> **Task to complete**
Please report how many lines in the data underneath hold the word "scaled", with no other text.

---------- Information given ----------

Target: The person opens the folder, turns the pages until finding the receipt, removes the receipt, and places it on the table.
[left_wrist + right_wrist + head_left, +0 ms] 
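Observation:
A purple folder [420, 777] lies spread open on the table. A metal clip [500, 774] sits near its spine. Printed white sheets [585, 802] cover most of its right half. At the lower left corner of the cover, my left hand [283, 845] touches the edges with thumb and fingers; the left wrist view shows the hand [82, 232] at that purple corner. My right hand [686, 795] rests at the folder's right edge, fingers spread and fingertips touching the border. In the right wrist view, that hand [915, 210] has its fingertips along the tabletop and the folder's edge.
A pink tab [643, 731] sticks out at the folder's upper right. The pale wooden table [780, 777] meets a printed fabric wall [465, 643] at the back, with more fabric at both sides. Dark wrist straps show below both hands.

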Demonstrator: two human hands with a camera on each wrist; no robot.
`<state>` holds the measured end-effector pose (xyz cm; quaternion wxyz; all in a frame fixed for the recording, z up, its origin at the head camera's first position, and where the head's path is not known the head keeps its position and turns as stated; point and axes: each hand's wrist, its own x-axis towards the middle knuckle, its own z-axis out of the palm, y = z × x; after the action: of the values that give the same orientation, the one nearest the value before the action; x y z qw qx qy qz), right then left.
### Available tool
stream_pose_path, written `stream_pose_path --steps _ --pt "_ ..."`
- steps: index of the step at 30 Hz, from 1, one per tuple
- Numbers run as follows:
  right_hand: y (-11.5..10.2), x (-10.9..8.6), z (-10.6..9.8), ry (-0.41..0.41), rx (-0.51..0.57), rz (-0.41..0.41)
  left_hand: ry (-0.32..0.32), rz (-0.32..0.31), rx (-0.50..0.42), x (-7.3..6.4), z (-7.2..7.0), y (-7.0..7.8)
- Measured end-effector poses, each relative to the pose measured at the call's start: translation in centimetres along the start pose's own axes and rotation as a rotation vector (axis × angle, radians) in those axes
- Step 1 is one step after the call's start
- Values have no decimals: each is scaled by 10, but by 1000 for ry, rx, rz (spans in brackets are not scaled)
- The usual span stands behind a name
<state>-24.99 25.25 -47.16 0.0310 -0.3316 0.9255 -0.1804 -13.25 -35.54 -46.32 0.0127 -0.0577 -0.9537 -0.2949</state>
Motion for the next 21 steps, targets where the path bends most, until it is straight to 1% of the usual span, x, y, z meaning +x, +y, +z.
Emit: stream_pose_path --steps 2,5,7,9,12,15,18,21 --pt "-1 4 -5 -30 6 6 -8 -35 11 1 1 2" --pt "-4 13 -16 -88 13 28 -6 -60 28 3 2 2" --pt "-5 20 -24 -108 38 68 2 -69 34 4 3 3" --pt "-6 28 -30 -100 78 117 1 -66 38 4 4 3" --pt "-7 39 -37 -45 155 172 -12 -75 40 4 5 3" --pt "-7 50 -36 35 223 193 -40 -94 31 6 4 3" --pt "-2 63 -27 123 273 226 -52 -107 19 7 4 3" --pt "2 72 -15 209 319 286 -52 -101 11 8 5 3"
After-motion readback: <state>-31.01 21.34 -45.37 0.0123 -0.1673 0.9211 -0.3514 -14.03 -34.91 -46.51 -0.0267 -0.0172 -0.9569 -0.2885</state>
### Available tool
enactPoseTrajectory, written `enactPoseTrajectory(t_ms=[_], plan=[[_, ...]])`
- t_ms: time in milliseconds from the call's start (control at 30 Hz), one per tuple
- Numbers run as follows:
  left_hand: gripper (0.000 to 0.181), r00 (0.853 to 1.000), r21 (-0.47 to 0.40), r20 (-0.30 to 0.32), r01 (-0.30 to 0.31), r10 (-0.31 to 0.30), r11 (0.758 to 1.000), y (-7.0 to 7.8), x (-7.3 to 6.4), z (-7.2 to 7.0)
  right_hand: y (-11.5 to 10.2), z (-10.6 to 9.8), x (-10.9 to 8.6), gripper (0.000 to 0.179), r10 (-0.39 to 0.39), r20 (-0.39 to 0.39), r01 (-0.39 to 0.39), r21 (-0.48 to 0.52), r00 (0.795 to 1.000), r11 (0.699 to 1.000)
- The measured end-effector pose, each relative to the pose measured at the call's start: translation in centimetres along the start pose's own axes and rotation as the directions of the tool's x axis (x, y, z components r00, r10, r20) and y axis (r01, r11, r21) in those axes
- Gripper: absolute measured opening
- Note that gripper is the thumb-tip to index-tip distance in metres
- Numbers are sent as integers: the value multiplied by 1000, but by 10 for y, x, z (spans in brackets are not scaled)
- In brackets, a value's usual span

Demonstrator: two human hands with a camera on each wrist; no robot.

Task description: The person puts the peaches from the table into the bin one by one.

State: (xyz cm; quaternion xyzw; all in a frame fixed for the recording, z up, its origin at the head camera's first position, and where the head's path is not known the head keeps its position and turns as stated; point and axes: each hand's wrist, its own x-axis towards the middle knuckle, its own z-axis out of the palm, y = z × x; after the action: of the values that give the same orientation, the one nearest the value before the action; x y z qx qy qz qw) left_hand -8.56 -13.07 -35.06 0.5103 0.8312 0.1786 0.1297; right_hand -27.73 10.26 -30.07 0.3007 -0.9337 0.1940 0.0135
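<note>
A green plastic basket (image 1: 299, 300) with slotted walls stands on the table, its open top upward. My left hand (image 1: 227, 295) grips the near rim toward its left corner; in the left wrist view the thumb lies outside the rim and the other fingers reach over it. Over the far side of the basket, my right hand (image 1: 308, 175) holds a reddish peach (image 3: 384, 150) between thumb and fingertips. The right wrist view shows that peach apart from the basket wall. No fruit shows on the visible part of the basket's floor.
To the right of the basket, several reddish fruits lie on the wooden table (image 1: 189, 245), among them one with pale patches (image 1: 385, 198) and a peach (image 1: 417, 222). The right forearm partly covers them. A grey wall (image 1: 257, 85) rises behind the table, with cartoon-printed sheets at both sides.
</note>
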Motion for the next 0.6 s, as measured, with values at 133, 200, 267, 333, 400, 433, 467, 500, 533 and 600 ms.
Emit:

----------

> **Exercise answer**
2